Space requirement reduction for the compressed images using VQ and proposed algorithm (*Size is in bytes)
Experimental result shows that the proposed algorithm successfully avoids the blocking artefacts and the quality of the decompressed image using proposed algorithm is far better than that of the VQ algorithm. But for some images the size of the decompressed image using the proposed algorithm is more than the compressed image using the VQ algorithm. Therefore the proposed algorithm retains more original information of the image compared to conventional VQ algorithm.
Present work proposes a modified vector quantization algorithm to overcome the blocking artifacts problem of the conventional Vector Quantization (VQ) algorithm. Blocking artifacts affects visual appeal of the decompressed images.
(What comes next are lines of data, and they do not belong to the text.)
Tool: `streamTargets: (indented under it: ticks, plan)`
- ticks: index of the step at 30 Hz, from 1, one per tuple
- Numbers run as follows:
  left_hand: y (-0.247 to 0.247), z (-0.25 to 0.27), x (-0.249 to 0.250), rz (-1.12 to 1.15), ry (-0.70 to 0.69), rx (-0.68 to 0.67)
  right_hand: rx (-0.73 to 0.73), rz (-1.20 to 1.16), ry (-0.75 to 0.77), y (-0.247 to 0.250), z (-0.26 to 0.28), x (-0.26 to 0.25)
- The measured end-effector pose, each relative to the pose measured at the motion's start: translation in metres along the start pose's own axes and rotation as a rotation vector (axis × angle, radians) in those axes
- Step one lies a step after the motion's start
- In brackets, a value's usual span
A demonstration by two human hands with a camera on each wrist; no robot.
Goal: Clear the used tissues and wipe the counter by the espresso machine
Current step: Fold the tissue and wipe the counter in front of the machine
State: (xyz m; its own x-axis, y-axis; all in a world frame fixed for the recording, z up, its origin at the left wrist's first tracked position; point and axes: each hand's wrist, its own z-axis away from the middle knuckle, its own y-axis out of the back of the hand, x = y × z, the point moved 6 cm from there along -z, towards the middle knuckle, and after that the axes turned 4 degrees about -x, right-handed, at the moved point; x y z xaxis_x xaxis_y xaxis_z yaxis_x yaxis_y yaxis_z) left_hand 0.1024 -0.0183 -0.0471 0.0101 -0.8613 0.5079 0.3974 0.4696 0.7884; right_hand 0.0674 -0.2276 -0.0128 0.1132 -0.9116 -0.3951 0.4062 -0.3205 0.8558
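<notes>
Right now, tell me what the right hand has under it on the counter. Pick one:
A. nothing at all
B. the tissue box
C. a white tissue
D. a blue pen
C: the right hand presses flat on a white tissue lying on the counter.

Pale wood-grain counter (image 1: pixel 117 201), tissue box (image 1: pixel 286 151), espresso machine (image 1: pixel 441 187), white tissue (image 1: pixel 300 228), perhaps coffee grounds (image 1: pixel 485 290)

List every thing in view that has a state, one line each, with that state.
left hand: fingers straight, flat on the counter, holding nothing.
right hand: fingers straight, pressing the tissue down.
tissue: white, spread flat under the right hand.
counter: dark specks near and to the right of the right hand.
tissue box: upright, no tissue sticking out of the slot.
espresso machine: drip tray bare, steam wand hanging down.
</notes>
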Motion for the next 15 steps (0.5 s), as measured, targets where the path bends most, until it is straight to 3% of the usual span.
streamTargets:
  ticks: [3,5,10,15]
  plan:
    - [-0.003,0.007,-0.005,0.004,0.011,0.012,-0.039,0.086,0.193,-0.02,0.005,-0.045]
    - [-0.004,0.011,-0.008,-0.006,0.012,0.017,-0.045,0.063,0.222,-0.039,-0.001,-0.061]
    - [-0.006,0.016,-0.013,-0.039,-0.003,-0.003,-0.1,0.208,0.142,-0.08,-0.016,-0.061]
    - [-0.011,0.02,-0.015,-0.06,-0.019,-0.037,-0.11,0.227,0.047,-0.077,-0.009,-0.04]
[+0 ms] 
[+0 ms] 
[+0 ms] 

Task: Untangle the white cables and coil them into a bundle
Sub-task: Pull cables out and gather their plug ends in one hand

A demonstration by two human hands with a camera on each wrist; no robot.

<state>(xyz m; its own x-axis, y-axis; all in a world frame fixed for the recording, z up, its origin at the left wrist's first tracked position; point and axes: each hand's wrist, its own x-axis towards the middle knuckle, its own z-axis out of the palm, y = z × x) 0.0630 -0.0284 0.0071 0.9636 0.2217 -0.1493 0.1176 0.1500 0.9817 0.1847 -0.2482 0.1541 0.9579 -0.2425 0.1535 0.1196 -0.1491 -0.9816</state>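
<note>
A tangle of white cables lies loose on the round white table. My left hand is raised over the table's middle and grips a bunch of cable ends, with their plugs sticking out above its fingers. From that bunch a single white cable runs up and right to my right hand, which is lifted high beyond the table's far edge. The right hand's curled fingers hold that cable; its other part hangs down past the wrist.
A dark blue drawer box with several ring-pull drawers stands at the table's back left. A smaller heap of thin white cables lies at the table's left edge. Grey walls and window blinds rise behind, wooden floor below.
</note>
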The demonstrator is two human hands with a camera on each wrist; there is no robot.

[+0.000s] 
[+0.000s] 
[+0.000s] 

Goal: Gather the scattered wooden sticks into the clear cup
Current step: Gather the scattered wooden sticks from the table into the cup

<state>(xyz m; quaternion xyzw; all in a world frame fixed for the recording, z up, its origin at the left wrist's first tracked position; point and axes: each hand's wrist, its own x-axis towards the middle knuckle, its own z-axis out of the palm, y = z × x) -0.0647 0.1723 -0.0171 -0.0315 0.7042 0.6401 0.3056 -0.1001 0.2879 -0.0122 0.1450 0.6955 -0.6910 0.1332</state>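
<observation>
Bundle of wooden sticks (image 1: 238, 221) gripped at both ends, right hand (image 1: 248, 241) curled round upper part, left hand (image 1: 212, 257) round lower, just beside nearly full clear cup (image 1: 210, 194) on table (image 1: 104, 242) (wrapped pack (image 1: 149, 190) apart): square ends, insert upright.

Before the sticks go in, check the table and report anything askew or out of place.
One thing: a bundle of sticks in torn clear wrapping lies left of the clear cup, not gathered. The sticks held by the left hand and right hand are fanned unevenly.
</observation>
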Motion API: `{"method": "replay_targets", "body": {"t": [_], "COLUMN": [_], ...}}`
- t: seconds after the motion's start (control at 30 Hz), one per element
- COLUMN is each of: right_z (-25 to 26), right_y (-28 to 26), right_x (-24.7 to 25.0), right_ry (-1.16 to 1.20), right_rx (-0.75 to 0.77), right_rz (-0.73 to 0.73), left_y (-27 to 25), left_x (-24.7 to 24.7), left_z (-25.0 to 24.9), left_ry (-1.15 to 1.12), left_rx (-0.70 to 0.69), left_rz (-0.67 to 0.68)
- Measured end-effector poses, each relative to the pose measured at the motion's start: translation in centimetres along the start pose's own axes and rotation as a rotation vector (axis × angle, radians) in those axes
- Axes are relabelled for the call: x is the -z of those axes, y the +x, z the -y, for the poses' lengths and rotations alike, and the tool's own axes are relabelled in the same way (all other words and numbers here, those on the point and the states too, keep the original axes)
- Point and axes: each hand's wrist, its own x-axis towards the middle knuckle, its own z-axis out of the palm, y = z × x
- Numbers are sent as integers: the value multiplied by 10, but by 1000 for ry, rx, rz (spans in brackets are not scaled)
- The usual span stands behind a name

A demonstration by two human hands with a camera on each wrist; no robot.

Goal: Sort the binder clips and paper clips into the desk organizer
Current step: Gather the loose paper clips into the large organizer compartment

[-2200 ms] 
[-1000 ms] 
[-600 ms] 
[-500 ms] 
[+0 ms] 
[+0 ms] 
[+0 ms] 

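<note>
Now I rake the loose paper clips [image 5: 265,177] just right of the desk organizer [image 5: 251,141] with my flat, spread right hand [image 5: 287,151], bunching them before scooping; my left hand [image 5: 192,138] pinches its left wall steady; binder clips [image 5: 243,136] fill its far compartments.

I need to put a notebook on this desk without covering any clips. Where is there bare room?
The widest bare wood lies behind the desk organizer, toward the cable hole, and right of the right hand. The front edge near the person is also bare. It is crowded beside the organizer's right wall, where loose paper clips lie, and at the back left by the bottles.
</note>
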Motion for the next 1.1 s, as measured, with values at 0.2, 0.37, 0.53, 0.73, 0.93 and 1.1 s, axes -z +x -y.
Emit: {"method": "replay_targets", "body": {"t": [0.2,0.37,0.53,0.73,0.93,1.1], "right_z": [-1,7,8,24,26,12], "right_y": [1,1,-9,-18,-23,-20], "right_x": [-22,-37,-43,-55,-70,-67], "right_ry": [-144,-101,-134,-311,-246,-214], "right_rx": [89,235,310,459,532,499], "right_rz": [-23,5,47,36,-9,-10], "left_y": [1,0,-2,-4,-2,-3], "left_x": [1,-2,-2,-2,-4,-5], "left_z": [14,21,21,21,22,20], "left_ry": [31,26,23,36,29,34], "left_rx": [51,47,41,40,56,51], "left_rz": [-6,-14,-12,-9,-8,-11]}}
The Vector Quantization (VQ) algorithm is improvised where the blocking artifact does not appear in the decompressed image. The proposed algorithm is applied on luminance-chrominance color model where luminance channel is compressed using a novel approach. For the luminance channel, eight separate clusters are constructed using the k-means clustering algorithm then for each cluster, fuzzy intensification applied separately; next for each cluster training vectors are formed by taking sixteen consecutive elements from a cluster to form one vector, next sixteen elements for second vector and so on. For each group of these training vectors, vector quantization is applied to generate the code vectors. For chrominance channels the conventional VQ algorithm is applied. At the time of decompression the reverse process is followed. The modified VQ algorithm has been applied on standard UCID v.2 image database and standard images found in literature where blocking artifacts problem is effectively solved. Experimental result shows that the proposed algorithm successfully avoids the blocking artefacts and the quality of the decompressed image is improved in terms of PSNR and vSNR compared to the conventional VQ algorithm.
Footnotes
Acknowledgments
Authors are thankful to the “Center for Microprocessor Application for Training Education and Research”, “Project on Storage Retrieval and Understanding of Video for Multimedia” at Computer Science & Engineering Department, Jadavpur University, for providing infrastructural facilities during progress of the work. Abul Hasnat and Dibyendu Barman are thankful to Government College of Engineering and Textile Technology, Berhampore, for kindly permitting them to carry on the researchwork.